Home About IUP Magazines Journals Books Amicus Archives
     
A Guided Tour | Recommend | Links | Subscriber Services | Feedback | Subscribe Online
 
Global CEO Magazine:
Trouble at Yukos
:
:
:
:
:
:
:
:
:
 
 
 
 
 
 
 

Yukos, Russia's second largest company with a turnover of US$35 bn in 2003, produces 20% of Russia's oil and accounts for 6% of its GDP. By mid-2004, however, the company seems to have been caught in a quagmire of legal hassles. The company was burdened with a huge tax, a sum that could potentially bankrupt Yukos. The article looks at how the trouble began at Yukos.

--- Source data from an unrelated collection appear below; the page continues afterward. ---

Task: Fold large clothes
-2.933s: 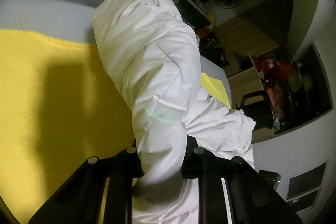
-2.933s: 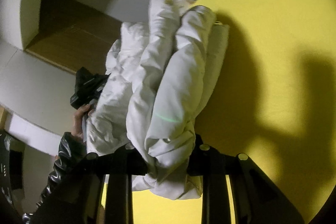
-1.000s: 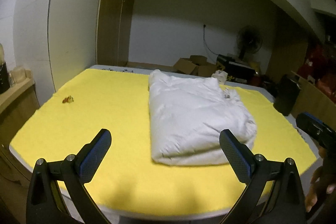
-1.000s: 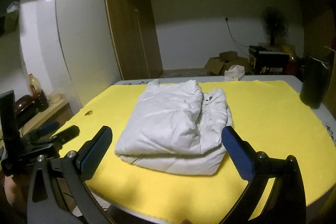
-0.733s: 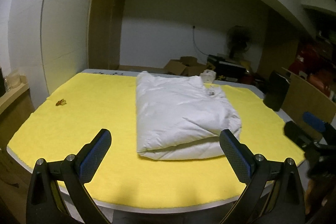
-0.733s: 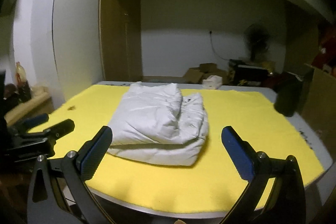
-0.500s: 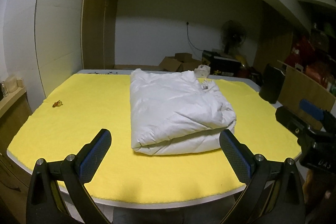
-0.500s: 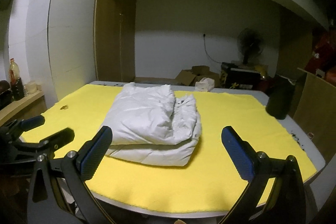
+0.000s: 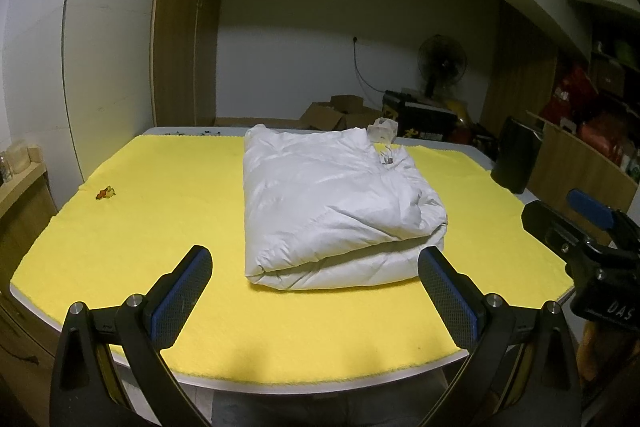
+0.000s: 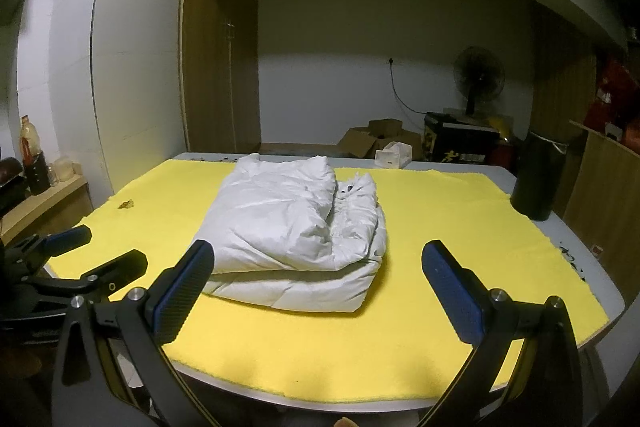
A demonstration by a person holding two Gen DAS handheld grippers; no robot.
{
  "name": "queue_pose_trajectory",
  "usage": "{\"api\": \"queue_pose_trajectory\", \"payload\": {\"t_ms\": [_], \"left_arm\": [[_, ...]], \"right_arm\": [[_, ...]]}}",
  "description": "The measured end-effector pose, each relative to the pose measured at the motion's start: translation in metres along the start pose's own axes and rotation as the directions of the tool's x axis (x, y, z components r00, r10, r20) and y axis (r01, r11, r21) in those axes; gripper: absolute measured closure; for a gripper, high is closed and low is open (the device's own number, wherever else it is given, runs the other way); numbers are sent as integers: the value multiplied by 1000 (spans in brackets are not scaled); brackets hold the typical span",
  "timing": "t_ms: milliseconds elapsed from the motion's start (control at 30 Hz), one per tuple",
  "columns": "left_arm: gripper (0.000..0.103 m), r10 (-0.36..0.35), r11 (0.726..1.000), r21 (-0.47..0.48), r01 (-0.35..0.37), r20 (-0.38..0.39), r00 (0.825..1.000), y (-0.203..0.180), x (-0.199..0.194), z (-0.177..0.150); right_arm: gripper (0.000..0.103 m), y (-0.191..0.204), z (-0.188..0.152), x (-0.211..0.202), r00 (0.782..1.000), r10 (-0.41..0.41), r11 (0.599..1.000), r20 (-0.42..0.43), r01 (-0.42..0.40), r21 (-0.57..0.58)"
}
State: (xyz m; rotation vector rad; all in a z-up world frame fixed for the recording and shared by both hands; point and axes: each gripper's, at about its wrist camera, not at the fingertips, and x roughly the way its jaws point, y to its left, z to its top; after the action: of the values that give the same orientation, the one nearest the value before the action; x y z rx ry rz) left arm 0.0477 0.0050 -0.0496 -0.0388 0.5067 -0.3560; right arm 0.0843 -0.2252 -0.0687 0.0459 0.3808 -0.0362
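Note:
A white padded jacket [image 9: 332, 203] lies folded into a compact bundle in the middle of the yellow cloth [image 9: 160, 227] on the table; it also shows in the right wrist view [image 10: 296, 227]. My left gripper [image 9: 316, 291] is open and empty, held back at the table's near edge. My right gripper [image 10: 320, 287] is open and empty, also back from the near edge. Neither touches the jacket. The right gripper shows at the right of the left wrist view [image 9: 580, 231], and the left gripper at the left of the right wrist view [image 10: 76, 259].
A small orange scrap [image 9: 105, 193] lies on the cloth at the left. A black cylinder [image 10: 536, 175] stands at the table's right edge. Cardboard boxes [image 9: 336, 115], a fan [image 9: 442, 63] and shelves stand behind. A wooden counter with bottles [image 10: 32, 163] is at the left.
Both grippers let go of the jacket, opened wide and drew back from the table. The folded jacket now lies still on the cloth.

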Motion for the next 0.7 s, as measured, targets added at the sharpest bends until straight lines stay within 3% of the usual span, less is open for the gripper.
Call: {"api": "queue_pose_trajectory", "payload": {"t_ms": [700], "left_arm": [[0, 19, 1000, -3, -19, -28, 999, -7, 4, -5]], "right_arm": [[0, 10, -3, 4, 999, -16, 999, -51, 14, -36]]}}
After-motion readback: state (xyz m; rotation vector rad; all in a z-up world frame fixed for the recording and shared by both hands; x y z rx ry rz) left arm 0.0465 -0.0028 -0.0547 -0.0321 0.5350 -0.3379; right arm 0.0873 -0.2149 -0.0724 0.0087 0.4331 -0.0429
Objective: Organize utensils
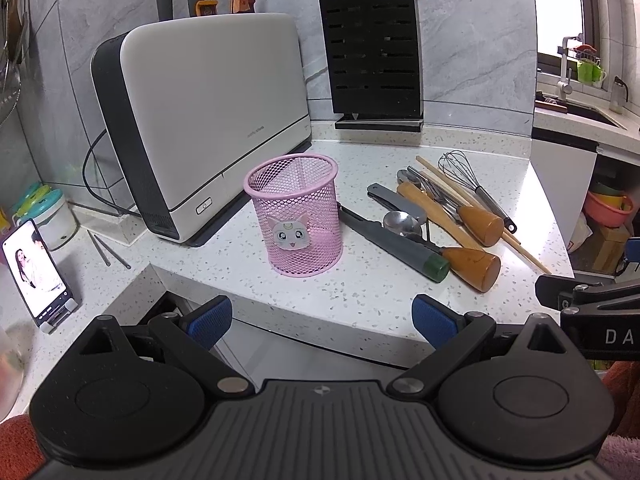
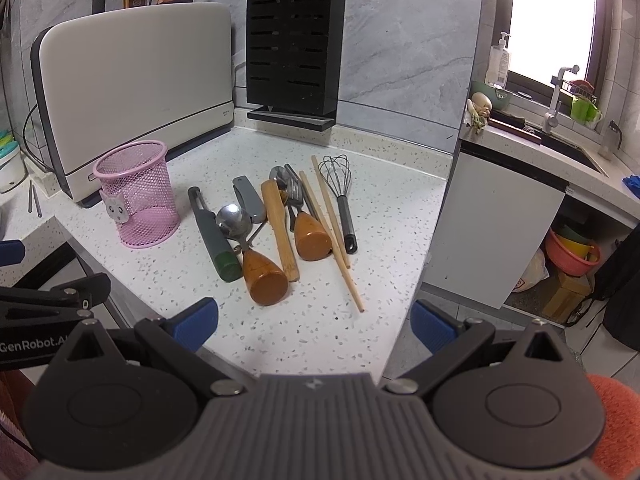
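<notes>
Scene: 2 grippers hover at the tabletop (image 2: 384, 208) edge, fingers spread wide and holding nothing: left gripper (image 1: 322, 320), right gripper (image 2: 314, 320).
Utensils: a loose pile (image 2: 276, 224) lies flat just right of the pink mesh cup (image 2: 138, 194), which looks empty through the mesh.
Advice: take 1 outlying piece first, perhaps the whisk (image 2: 340, 196); grip mid-handle, tip upright, lower handle-first into the cup.

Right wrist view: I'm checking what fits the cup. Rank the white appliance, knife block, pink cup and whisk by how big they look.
1. White appliance
2. Knife block
3. Pink cup
4. Whisk

The cup sits nearer the camera than the block, so their real gap may be wider.
</notes>
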Demonstrator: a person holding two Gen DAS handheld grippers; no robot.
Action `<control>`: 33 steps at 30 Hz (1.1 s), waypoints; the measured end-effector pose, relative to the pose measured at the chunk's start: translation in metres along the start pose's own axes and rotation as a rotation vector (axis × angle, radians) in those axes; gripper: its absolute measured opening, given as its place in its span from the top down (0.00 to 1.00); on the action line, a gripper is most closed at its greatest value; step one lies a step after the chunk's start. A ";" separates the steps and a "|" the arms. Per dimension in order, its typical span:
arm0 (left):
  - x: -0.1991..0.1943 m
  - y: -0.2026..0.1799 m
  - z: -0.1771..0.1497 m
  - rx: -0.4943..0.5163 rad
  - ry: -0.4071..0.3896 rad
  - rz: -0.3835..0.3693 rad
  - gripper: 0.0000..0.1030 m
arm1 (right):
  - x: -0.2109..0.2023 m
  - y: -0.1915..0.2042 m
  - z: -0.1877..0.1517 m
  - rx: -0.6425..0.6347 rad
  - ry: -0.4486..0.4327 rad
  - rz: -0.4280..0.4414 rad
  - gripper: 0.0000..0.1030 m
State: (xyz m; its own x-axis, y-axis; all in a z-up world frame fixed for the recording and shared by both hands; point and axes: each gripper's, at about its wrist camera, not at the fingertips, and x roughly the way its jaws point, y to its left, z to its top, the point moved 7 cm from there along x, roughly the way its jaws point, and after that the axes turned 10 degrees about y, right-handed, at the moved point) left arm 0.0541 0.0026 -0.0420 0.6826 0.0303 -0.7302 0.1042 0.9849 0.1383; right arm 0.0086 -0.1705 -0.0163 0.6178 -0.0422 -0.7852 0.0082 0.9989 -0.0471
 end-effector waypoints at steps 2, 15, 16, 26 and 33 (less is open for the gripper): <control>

OAO Yukos Oil Company (Yukos) is Russia's second largest company with a turnover of US$35 bn in 2003. Yukos produces 20% of Russia's oil and accounts for 6% of its GDP. By the end of 2003, Yukos was the only Russian company amongst the world's top ten oil and gas majors.1 In the mid-1990s, Yukos had adopted western management practices under the charismatic leadership of Mikhail Khodorkovsky. The company seemed to have a bright future.

But in mid-2004, Khodorkovsky was arrested and put in jail, even as Yukos was facing a deep liquidity crisis. The Arbitration Court of Moscow has asked the oil company to pay RUR 99.3 bn, or about $3.4 bn for the year 2000, in back taxes and fines before June 7, 2004.

 
 

Trouble at Yukos, turnover of US$35 bn, produces 20% of Russia's, oil and accounts, GDP, mid- quagmire of legal hassles, company huge tax, potentially bankrupt Yukos, trouble began at Yukos,OAO Yukos Oil Company (Yukos), Russia's second largest company.